**TO DO**
When you reach the line with "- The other" in the listing below, transcribe it and each line after it up to and including the line with "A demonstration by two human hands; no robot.", exactly and with nothing else.

**INFORMATION SUPPLIED**
· · · · · · ·

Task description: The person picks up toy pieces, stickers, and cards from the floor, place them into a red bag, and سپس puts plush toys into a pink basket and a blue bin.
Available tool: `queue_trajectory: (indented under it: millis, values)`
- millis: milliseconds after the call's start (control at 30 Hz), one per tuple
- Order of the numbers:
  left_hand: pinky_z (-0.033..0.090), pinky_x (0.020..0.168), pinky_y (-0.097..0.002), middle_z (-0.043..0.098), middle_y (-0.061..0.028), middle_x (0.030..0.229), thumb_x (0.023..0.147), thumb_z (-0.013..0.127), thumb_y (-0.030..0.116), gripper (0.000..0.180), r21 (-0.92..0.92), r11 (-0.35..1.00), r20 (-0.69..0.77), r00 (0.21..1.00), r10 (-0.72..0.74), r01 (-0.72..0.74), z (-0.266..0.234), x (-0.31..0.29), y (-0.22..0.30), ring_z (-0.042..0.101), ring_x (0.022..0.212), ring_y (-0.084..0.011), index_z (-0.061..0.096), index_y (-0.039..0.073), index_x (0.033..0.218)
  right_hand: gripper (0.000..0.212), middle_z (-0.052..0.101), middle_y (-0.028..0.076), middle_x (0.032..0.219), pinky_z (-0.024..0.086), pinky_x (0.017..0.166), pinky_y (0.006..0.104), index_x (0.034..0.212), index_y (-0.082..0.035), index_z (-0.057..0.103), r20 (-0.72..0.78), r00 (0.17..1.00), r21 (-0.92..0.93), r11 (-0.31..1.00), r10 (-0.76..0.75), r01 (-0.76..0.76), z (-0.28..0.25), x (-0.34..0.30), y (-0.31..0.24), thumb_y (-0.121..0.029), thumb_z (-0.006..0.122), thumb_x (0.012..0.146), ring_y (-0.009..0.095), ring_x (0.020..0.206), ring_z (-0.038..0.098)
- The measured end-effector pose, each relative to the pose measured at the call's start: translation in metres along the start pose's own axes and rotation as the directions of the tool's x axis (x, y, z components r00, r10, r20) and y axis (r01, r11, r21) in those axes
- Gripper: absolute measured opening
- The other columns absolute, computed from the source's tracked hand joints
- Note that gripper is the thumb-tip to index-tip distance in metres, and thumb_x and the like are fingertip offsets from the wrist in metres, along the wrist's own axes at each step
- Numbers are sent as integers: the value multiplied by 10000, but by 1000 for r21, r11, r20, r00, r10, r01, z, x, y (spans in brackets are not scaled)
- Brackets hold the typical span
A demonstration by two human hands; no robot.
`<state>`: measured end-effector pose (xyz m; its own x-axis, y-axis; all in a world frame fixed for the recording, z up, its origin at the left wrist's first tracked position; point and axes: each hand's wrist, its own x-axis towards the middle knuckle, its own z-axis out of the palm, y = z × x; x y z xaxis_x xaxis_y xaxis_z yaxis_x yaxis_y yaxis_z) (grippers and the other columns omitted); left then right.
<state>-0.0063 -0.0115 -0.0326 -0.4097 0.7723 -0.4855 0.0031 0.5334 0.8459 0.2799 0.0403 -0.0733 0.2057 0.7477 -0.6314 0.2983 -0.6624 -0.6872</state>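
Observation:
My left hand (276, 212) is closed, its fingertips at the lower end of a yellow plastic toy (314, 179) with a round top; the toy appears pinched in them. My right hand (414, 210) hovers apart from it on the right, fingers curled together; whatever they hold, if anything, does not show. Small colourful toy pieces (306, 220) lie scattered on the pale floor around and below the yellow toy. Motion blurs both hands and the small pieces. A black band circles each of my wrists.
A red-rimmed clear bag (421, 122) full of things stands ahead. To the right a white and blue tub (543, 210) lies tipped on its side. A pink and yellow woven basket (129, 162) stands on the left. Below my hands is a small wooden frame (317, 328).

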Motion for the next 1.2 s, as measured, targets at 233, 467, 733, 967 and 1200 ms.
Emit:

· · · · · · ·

**WRITTEN SOLUTION**
- The other columns absolute, computed from the source's tracked hand joints
- Note that gripper is the thumb-tip to index-tip distance in metres, and thumb_x and the like are fingertip offsets from the wrist in metres, along the wrist's own axes at each step
- Numbers are sent as integers: the value multiplied by 10000, but by 1000 for r21, r11, r20, r00, r10, r01, z, x, y (spans in brackets are not scaled)
- Brackets hold the typical span
A demonstration by two human hands; no robot.

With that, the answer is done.